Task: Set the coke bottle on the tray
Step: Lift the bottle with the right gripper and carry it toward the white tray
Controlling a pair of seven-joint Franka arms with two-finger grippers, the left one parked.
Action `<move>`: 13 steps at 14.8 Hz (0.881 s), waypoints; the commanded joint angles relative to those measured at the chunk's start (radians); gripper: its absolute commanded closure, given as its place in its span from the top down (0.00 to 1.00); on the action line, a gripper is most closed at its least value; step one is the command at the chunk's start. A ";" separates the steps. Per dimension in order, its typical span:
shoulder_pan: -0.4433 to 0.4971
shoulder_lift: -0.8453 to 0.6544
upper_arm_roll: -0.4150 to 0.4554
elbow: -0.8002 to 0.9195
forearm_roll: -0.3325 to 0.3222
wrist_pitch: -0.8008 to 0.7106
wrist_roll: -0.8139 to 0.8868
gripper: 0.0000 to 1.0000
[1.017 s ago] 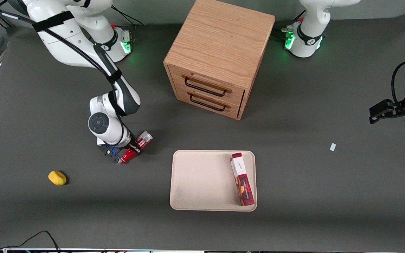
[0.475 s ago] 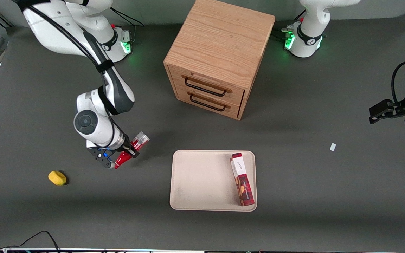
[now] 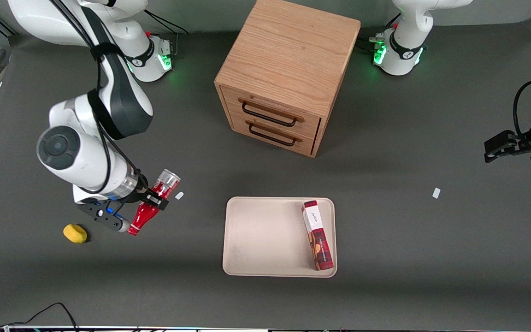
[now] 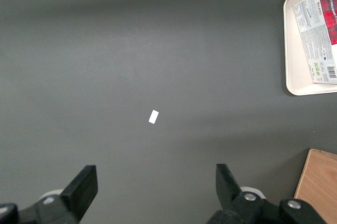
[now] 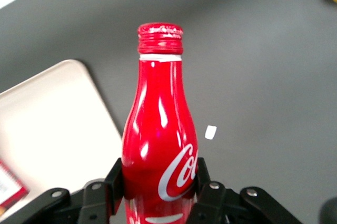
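The gripper point(image 3: 148, 203) is clenched around the coke bottle point(image 3: 151, 201) and holds it up above the table point(image 3: 385, 240), tilted, toward the working arm's end. The tray point(image 3: 265, 237) lies apart from it, with a biscuit box point(image 3: 317, 234) on it. A small yellow object point(image 3: 75, 233) sits near the arm.

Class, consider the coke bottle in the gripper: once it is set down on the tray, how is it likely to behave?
The coke bottle, clamped in the gripper, looks rigid and glossy, so probably slippery. Its round, slim body would likely roll if laid flat on the tray, and tip easily if stood upright.
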 commanded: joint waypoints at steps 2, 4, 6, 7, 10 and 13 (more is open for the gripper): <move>0.033 0.137 0.024 0.221 -0.010 -0.033 -0.235 0.00; 0.033 0.223 0.057 0.305 -0.008 0.020 -0.352 0.00; 0.039 0.299 0.098 0.344 -0.008 0.127 -0.423 0.00; 0.046 0.332 0.107 0.345 -0.008 0.187 -0.464 0.00; 0.075 0.410 0.107 0.342 -0.008 0.286 -0.480 0.00; 0.095 0.481 0.107 0.341 -0.008 0.318 -0.460 0.00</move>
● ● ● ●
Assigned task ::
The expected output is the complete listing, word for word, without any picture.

Solution ::
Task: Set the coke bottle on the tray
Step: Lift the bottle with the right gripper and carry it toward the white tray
Controlling a pair of seven-joint Franka arms with two-finger grippers, the left one parked.
Action `<move>`: 13 steps at 14.8 Hz (0.881 s), waypoints; the commanded joint angles relative to those measured at the chunk's start (radians); gripper: its absolute commanded closure, given as its place in its span from the top down (0.00 to 1.00); on the action line, a gripper is most closed at its least value; step one is the command at the chunk's start. A ";" separates the steps. Per dimension in order, its typical span:
shoulder_pan: -0.4433 to 0.4971
shoulder_lift: -0.8453 to 0.6544
upper_arm_roll: -0.4150 to 0.4554
elbow: -0.8002 to 0.9195
forearm_roll: -0.3325 to 0.3222
wrist_pitch: -0.8008 to 0.7106
wrist_roll: -0.8139 to 0.8868
gripper: 0.0000 to 1.0000
[1.017 s ago] 
[0.475 s ago] 
[now] 
[now] 
[now] 
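The gripper point(image 3: 148, 203) is clenched around the coke bottle point(image 3: 151, 201) and holds it up above the table point(image 3: 385, 240), tilted, toward the working arm's end. The tray point(image 3: 265, 237) lies apart from it, with a biscuit box point(image 3: 317, 234) on it. A small yellow object point(image 3: 75, 233) sits near the arm.

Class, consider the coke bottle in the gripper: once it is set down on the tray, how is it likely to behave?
The coke bottle, clamped in the gripper, looks rigid and glossy, so probably slippery. Its round, slim body would likely roll if laid flat on the tray, and tip easily if stood upright.
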 commanded: joint waypoints at steps 2, 4, 6, 7, 10 and 13 (more is open for the gripper): <move>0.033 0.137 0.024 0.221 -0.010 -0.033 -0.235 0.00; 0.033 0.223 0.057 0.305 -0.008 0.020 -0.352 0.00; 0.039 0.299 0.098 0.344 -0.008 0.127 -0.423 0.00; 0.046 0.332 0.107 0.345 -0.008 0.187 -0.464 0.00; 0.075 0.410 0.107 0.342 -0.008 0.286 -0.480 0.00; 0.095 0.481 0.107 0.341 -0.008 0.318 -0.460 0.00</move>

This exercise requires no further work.